“Based on everything we’ve seen, Myanmar is likely the biggest meth producer in the world,” states Jeremy Douglas, the regional representative for Southeast Asia and the Pacific for the U.N. Office on Drugs and Crime. From a western point of view, this information might be surprising, as popular drug-related TV shows such as Breaking Bad and Narcos have portrayed our side of the world as the primary producer of drugs. For those more familiar with East Asia, Myanmar’s persecution of Rohingya Muslims might have overshadowed its drug-related problems. However, Myanmar’s meth production deserves recognition as a prominent issue with ramifications across East Asia.
Myanmar’s meth production occurs in its conflicted Shan State, located near the Chinese border. This area is infamous for its drug production, having lead the world in heroin production for decades until being surpassed by Afghanistan in the 1990s. Its ease of production stems from the safehaven that militias have provided to the area.
The Shan State’s meth production has been closely linked to militias since the Chinese Kuomingtang Army’s invasion of northern Myanmar in 1949. The Kuomingtang immediately took control of heroin production and began exporting it to Hong Kong, North America, and Australia. In 1960, China reinforced its support for the Communist Party of Burma, an underground communist organization in Myanmar, who in-turn launched a successful operation to take control over the Shan State. This organization became known as the United Wa State Army (UWSA) in 1989 and was granted territory by the Myanmar government in 1999.
With their newly gained territory and implied autonomy from the Myanmar government, the UWSA focused on heroin production, becoming the dominant drug producer in Myanmar. However, after competition from Afghanistan and increased social awareness of heroin’s danger, they began looking for an alternative drug to manufacture. Meth was their answer. The drug was easier and cheaper to produce, as it didn’t require opium poppy cultivation. Social awareness of meth’s danger was also lower, as the drug is relatively new. In 2010, the UWSA shifted production from heroin to meth, diving into the multi-billion dollar industry.

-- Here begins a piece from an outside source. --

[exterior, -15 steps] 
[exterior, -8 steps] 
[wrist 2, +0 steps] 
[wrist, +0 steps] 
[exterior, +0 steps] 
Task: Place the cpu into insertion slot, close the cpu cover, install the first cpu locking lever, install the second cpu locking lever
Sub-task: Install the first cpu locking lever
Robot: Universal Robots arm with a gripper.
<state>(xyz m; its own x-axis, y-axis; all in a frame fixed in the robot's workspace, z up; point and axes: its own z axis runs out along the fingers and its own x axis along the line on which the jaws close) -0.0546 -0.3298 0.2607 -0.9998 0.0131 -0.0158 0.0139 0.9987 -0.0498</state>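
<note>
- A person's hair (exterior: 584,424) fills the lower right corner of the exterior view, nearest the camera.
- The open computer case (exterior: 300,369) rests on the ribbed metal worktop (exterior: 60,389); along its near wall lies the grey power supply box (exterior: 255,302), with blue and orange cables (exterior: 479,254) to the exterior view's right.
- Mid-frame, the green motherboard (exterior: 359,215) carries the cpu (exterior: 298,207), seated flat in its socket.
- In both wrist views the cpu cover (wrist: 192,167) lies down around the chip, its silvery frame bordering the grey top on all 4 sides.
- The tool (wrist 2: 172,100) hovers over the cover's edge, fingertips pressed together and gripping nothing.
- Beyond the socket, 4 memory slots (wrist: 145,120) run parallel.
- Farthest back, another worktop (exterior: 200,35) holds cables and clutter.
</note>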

Today, the Shan State’s meth industry has vastly exceeded its legal industries in size. Tens of billions of dollars of crystal meth are siezed in Myanmar and neighboring countries. The Shan State has begun selling a version of meth called yaba, which are small pills that contain a mixture of methamphetamine and caffeine. This cheaper and more convenient form of meth has infested East Asia and the Pacific, as it is thought to be less harmful. One Myanmar resident stated that she decided to take a few yaba a day to help focus on her studies. Within a few years, she began consuming nearly 30 pills a day. “My mother noticed a change in my behavior and urged me to stop,” she recalled, “I was paranoid. I couldn’t go outside, and was having hallucinations.” Another Myanmar resident said humorously, “When you start (taking yaba), you look in the mirror and think you are the most beautiful person in the world.”

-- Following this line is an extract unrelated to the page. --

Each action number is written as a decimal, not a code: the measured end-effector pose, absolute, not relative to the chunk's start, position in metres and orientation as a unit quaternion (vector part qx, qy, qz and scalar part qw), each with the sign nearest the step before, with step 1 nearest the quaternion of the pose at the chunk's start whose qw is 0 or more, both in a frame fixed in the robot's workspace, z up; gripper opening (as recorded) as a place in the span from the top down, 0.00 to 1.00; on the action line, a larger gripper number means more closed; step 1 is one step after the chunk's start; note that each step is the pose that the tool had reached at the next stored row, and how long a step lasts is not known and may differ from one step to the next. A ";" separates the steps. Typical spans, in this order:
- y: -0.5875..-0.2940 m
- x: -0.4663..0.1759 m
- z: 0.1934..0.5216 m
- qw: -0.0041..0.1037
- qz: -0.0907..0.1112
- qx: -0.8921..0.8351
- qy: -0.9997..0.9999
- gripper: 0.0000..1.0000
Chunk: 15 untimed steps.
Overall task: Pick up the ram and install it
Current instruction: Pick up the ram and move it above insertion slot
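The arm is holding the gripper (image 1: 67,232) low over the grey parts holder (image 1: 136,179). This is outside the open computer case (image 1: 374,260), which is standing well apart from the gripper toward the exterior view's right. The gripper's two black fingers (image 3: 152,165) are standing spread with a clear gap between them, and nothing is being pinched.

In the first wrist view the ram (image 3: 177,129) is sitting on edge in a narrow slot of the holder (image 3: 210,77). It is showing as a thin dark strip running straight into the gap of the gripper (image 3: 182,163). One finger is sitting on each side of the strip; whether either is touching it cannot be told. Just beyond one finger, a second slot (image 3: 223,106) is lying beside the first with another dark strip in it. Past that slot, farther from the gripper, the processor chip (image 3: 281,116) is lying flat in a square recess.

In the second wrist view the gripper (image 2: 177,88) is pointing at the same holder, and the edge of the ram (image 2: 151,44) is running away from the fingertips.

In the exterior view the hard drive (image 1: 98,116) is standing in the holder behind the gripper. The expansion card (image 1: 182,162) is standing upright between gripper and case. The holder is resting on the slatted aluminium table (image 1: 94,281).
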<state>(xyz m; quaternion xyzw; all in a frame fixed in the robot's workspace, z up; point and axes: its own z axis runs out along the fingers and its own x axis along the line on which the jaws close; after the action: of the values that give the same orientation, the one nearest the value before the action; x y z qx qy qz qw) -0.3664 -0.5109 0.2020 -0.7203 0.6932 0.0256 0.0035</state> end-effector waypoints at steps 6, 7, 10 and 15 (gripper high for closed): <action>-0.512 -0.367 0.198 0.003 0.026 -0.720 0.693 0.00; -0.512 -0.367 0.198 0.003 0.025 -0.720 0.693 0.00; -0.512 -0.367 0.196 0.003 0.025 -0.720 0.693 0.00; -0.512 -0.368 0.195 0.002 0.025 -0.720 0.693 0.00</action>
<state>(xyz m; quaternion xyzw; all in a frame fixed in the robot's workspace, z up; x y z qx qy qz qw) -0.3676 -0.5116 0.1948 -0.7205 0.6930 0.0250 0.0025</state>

China has been repeatedly blamed for the Shan State’s meth production. The militias who first invaded northern Myanmar originated in China, and the Chinese government has historic ties with the UWSA. In addition, the precursor chemicals that are necessary to meth production are manufactured in southwest China and transported across the border. Despite many calls for government intervention, China has largely remained quiet. This could possibly be tied with their Belt and Road Initiative, which contains massive infrastructure plans along the China-Myanmar border and relies on cooperation from the UWSA. This places the Chinese government in a tough spot: should they crack down on precursor flow and risk infrastructure plans, or continue to ignore the problem and enjoy a tight economic relationship with Myanmar?

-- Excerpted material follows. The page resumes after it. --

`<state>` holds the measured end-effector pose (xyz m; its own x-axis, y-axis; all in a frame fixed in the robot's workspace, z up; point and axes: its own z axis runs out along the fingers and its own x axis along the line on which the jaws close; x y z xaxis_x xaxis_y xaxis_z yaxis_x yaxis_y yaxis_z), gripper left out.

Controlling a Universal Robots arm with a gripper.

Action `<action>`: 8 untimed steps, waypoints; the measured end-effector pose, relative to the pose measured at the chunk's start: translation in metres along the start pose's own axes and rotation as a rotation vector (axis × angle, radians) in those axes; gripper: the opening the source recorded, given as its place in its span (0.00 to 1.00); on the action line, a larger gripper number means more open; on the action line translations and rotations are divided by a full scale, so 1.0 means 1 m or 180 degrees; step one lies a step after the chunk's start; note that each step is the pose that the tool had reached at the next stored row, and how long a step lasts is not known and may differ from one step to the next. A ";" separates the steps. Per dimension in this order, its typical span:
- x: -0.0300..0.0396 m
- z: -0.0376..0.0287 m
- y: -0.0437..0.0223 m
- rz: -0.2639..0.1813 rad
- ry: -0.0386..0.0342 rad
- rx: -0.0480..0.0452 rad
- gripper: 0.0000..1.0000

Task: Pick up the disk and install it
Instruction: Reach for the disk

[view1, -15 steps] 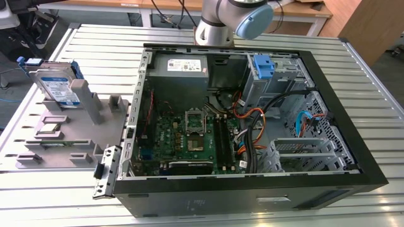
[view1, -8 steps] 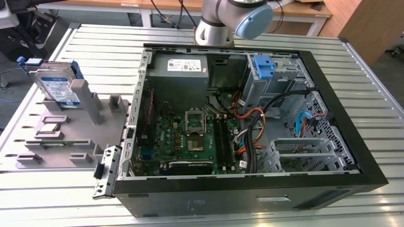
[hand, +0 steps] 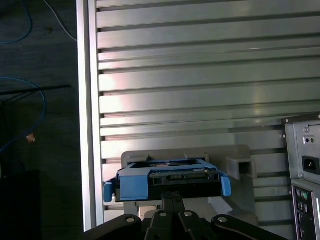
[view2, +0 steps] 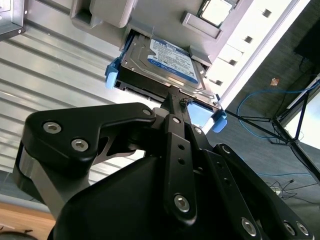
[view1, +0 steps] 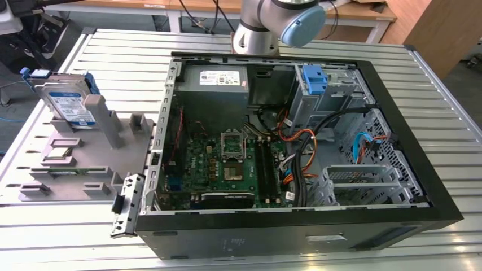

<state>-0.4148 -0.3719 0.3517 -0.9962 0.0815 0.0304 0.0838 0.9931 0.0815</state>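
You had the gripper [view2: 171, 96] facing the disk [view2: 170, 60] — jaws pressed together, gripping nothing — the disk standing in its grey stand [view1: 90, 155].

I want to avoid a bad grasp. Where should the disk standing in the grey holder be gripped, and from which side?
I would grip the disk by its free top edge, pinching across the flat faces, coming from above. It stands on edge in the grey holder, which covers its lower part, and blue rails take up its narrow sides.
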 end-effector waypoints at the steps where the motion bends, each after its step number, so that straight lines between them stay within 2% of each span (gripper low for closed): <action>1: -0.0001 0.0004 0.0000 0.0000 -0.0001 0.0002 0.11; 8: -0.0001 0.0024 -0.0002 0.0000 -0.0002 0.0012 0.11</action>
<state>-0.4148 -0.3719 0.3493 -0.9962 0.0815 0.0298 0.0836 0.9935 0.0778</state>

The U.S. State Department should assist with diplomacy between Myanmar and China, for their drug problems have health-related ramifications throughout Southeast Asia and the Pacific. Representatives should travel to Shan State, Yangon, and Bejing to personally consult leaders in an effort to further investigate this issue and find a solution that simultaneously lowers meth production and establishes a mutually beneficial economic relationship between Myanmar and China.